Serving up vegan food in the land of red meat


By Kristina Puga

If there was one word to describe Larry Fleming, the 60-year-old owner of the Financial District vegan restaurant, Little Lad’s Basket Bakery & Cafe, it would be indefatigable. For the past two years, he has adhered to a rigorous schedule. On Sunday evenings, he packs his truck with homegrown food from his farm in Portland, Maine, and then drives over 300 miles to New York City, arriving Monday morning. Monday is spent working at Little Lad’s followed by a trip to the market to buy more produce for Lad’s and his restaurant in Maine of the same name. Tuesday is spent working at Lad’s in New York, followed by another overnight drive back to Maine. Wednesday he spends cooking with his wife and gets to see his five children who range in age from 2- to 11-years-old, before driving back to New York. He’s in the restaurant all day Thursday and gives his weekly $10 nutrition class in the evening. Friday is spent at Lad’s and then he drives all the way home once more, only to start the process all over again on Sunday evening.

 The $3.99 all-you-can-eat buffet offered at Little Lad’s on 120 Broadway, brings a non-stop crowd of about 400 customers daily — which has only been increasing with the recession. Ranging from their late 20’s to early 60’s — some are dressed in suits, some in blue-collar gear. Most pile up their trays from the buffet, which includes items such as, spicy corn chowder, green salad, Jamaican-style black beans, flavored brown rice and potatoes au gratin. There is also an a-la-carte menu including veggie burgers with a side of herbal popcorn instead of fries, and nachos topped with a cheese sauce made from pureed carrots and potatoes. One can also try a healthy, caffeine-free version of coffee called Cafe Roma made from roasted barley.

During a typical busy lunchtime shift, Fleming wears a suit in order to remind his customers that he’s serious about his mission. He looks fresh, not worn out. In fact, his skin is wrinkle-free and almost glowing. His age is solely revealed by his shiny white hair. He stands in his usual spot behind the counter — which is adorned with items for sale such as, natural maple syrup, homemade almond butter and his ever popular herbal popcorn — where he mans the cash register. As each customer passes, he doesn’t forget to wish them a wonderful day, or ask them how their lunch was — and he can do so in multiple languages, including Hindi and Bengali.

 He doesn’t go long without a smile emerging on his face, and he somehow finds the time to write songs for his five young children. Songs with lyrics like, “I loved that sugar so faithfully, but I found out sugar didn’t love me.”

 Originally from eastern Washington, Fleming was ironically raised on a beef cattle ranch. He voluntarily adopted vegetarianism at age 18, after he became aware that not even the cattle ranchers bought grocery store meat due to the grocery store’s unhealthy standards.

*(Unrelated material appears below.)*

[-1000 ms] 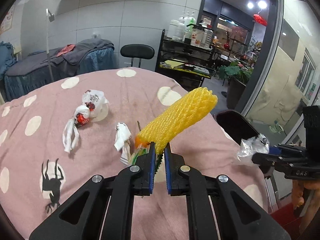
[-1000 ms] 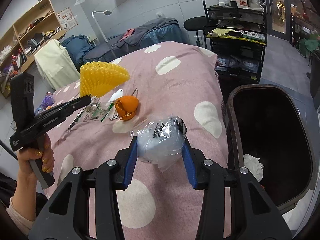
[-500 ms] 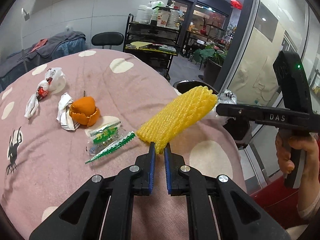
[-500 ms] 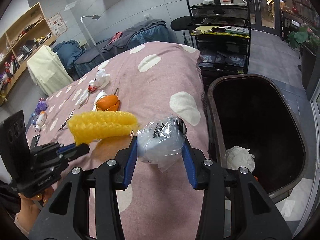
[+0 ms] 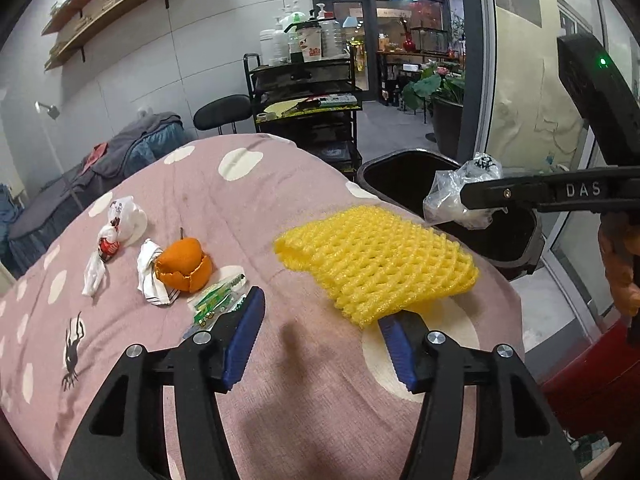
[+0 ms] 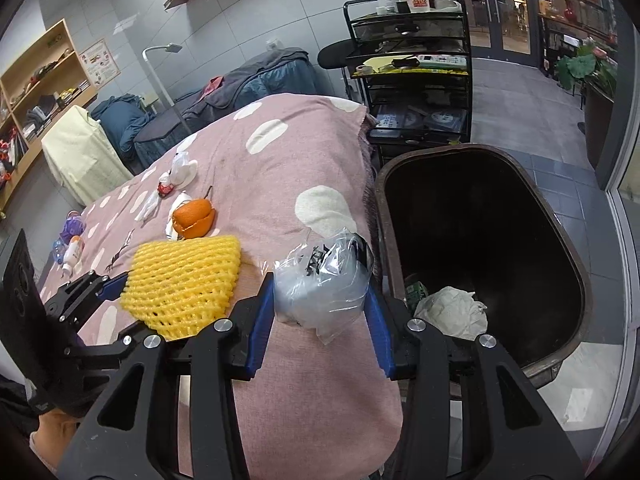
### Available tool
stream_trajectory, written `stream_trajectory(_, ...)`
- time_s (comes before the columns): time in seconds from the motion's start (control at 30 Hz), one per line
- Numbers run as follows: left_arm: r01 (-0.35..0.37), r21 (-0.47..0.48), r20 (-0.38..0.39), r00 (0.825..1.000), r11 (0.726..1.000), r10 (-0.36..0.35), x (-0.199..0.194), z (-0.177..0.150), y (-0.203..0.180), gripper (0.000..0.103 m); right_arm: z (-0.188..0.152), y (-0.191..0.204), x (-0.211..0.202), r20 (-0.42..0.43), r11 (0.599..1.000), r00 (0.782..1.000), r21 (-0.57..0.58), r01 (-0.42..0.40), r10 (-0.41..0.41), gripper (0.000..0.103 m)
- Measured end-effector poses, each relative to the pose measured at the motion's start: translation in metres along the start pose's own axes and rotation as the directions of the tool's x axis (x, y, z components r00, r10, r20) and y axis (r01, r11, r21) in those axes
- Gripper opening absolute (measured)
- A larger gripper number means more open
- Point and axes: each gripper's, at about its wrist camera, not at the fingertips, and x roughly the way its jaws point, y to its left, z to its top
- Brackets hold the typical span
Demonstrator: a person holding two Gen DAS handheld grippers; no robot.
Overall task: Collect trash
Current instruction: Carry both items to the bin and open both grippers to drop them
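My left gripper is open; the yellow foam net rests against its right finger, over the pink spotted table. The net also shows in the right wrist view. My right gripper is shut on a crumpled clear plastic bag, held at the table's edge beside the black trash bin. The bag also shows in the left wrist view. The bin holds white crumpled paper.
On the table lie an orange peel, a white tissue, a green wrapper and white-red wrappers. A black trolley stands behind the bin. Bottles lie at the table's left.
My left gripper has opened and the yellow net has tipped over to lie flat against the right finger. Both grippers have moved nearer the bin.
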Motion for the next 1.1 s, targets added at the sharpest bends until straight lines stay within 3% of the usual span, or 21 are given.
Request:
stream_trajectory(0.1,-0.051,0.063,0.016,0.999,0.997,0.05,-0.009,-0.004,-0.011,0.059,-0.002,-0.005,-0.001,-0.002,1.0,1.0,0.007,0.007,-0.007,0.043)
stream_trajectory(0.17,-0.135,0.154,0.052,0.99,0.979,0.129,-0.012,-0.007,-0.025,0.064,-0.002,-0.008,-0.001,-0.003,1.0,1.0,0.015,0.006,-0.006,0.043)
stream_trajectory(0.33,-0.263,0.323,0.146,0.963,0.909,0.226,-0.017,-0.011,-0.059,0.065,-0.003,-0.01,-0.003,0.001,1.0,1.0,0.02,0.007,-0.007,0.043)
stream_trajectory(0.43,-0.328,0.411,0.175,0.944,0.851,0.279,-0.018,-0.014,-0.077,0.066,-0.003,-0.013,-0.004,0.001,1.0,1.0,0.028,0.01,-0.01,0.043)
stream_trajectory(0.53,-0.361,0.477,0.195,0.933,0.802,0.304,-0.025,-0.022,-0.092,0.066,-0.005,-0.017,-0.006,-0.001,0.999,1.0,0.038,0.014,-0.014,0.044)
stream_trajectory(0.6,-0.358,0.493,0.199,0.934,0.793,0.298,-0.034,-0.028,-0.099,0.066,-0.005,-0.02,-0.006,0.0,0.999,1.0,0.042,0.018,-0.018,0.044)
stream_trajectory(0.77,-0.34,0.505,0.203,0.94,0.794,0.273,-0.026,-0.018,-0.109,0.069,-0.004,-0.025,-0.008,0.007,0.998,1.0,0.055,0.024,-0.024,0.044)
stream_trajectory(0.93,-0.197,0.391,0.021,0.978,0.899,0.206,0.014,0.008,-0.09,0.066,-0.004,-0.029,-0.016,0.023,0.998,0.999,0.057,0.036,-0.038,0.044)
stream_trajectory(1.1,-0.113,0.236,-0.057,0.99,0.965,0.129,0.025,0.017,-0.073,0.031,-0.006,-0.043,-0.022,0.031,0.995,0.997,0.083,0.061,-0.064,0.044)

At 22, he became a Seventh-day Adventist — a Christian religion with a strong focus on eating healthy. 

 “I was a vegan before I was religious,” he says in his calm and soft-spoken manner. “Everything made sense when I stopped eating meat. I felt stronger. It was a process.”

 Even though, he could never convince his parents and siblings to eschew animal products, he isn’t even close to giving up on the rest of us. Over the last 30 years, he has committed himself to spreading veganism around the world. From a small farm in New Jersey, he started training people to open vegan restaurants internationally. He’d help to find locations and get them started. “I’d stay with them till their restaurant was full and up and running,” he said. “We train people to be independent.”

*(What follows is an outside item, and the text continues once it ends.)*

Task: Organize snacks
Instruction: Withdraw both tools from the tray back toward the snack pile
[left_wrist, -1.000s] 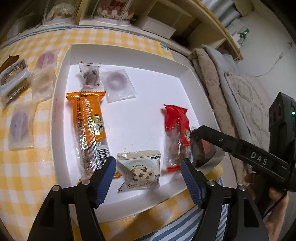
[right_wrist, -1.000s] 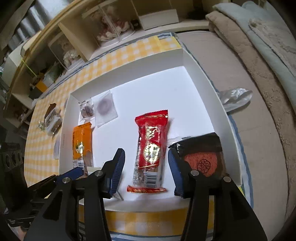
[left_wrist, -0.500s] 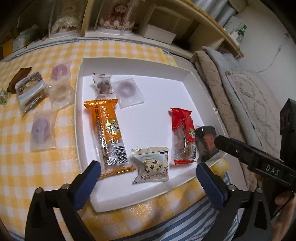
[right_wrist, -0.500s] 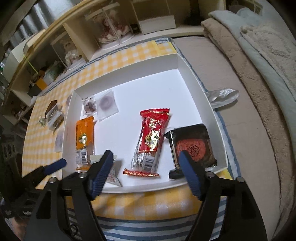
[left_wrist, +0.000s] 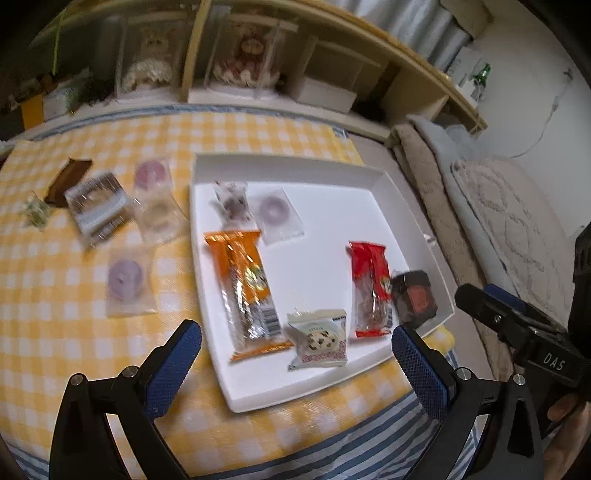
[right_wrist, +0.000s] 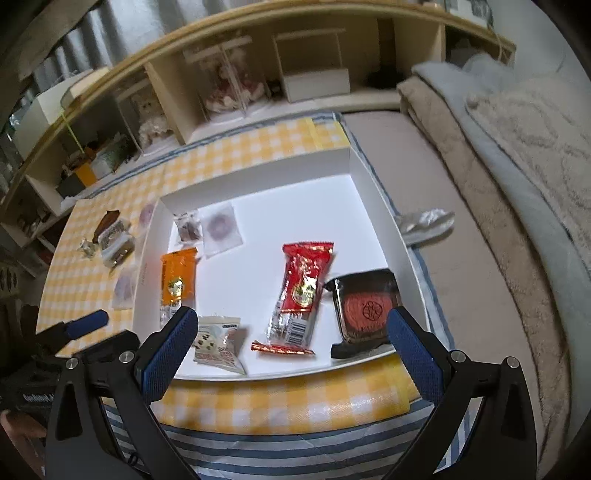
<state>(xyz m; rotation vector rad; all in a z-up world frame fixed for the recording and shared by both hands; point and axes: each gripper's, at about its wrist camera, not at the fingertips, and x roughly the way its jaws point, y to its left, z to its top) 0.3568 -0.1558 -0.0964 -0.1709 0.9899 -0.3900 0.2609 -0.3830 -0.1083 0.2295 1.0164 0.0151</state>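
Both my claws, left gripper (left_wrist: 295, 352) and right gripper (right_wrist: 290, 332), gape wide and empty, jaws having just opened. Six wrapped snacks lie in the white tray (left_wrist: 384, 192); more sit on the checked cloth (left_wrist: 55, 295) left of it. Next candidate, the purple ring packet (left_wrist: 127, 280): probably light, crinkly, slippery film, so I judge pinching a sealed edge is best.

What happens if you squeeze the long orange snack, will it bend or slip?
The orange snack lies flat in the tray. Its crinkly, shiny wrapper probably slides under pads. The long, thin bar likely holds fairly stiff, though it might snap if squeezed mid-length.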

 He says there are restaurants still open today that he got going in Tennessee, Czech Republic, France, Korea, Japan, and Norway. A family is running the Maine Little Lad’s.

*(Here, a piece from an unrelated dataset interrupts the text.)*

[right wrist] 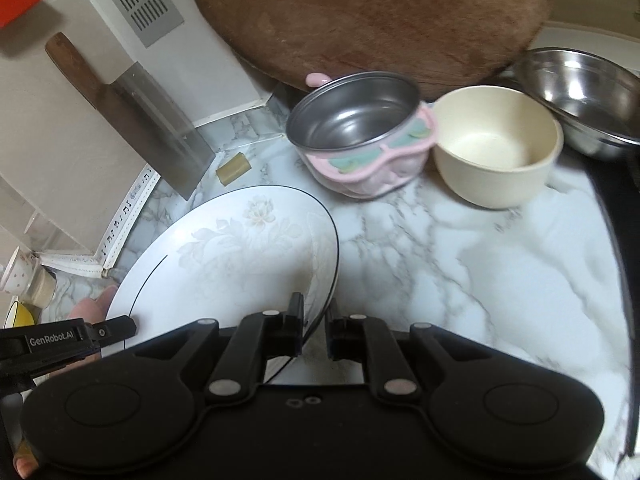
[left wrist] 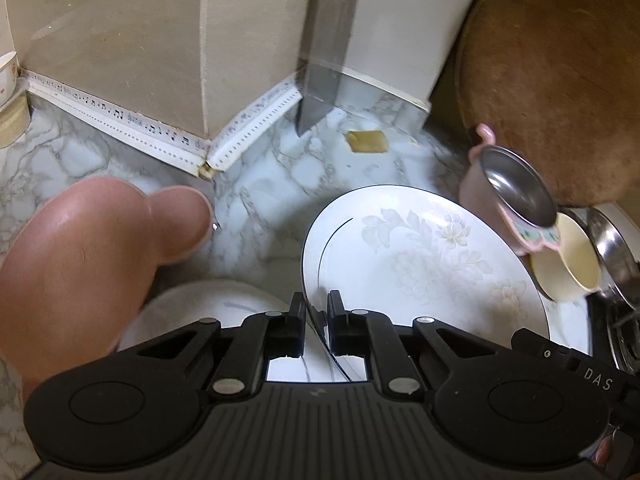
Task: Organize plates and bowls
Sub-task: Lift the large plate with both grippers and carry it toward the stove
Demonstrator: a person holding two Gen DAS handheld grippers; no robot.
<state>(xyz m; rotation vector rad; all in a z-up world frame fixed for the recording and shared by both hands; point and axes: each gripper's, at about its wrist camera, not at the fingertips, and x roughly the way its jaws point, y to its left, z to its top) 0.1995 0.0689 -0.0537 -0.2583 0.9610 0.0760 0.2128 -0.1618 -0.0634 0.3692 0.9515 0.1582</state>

  Fleming used to run two Country Life’s – one on 48 Trinity Place and the other in Midtown, as well as another vegan locale called Living Springs on E. 60th St. during the 1980’s and ‘90’s. These restaurants made a mark on many; so much so that the owner of 120 Broadway, World Trade Center developer Larry Silverstein, who has an interest in healthy eating, offered Fleming significantly lowered rent in the basement space if he would come back to the area. This is only one of the reasons Little Lad’s has been able to exist in Manhattan for the past two years. He makes just enough for him and his family to survive humbly.

“My wife and I cook the food.” he says. “It’s not like we spend a pile of money for what we do.”

 Many of his customers say they are grateful to him for their significant weight loss after even just a month of eating his food, and report increased alertness, and an overall feeling of well-being — all for the price of a Happy Meal.

 Answering his cell phone on a Tuesday evening, with at least 10 hours of driving still ahead of him, Fleming remains as enthusiastic as he is when greeting customers. “My goal is to have a vegan option in every city,” he says. “I want to see the biggest carnivores and serve them. I want to see their cholesterol fall!”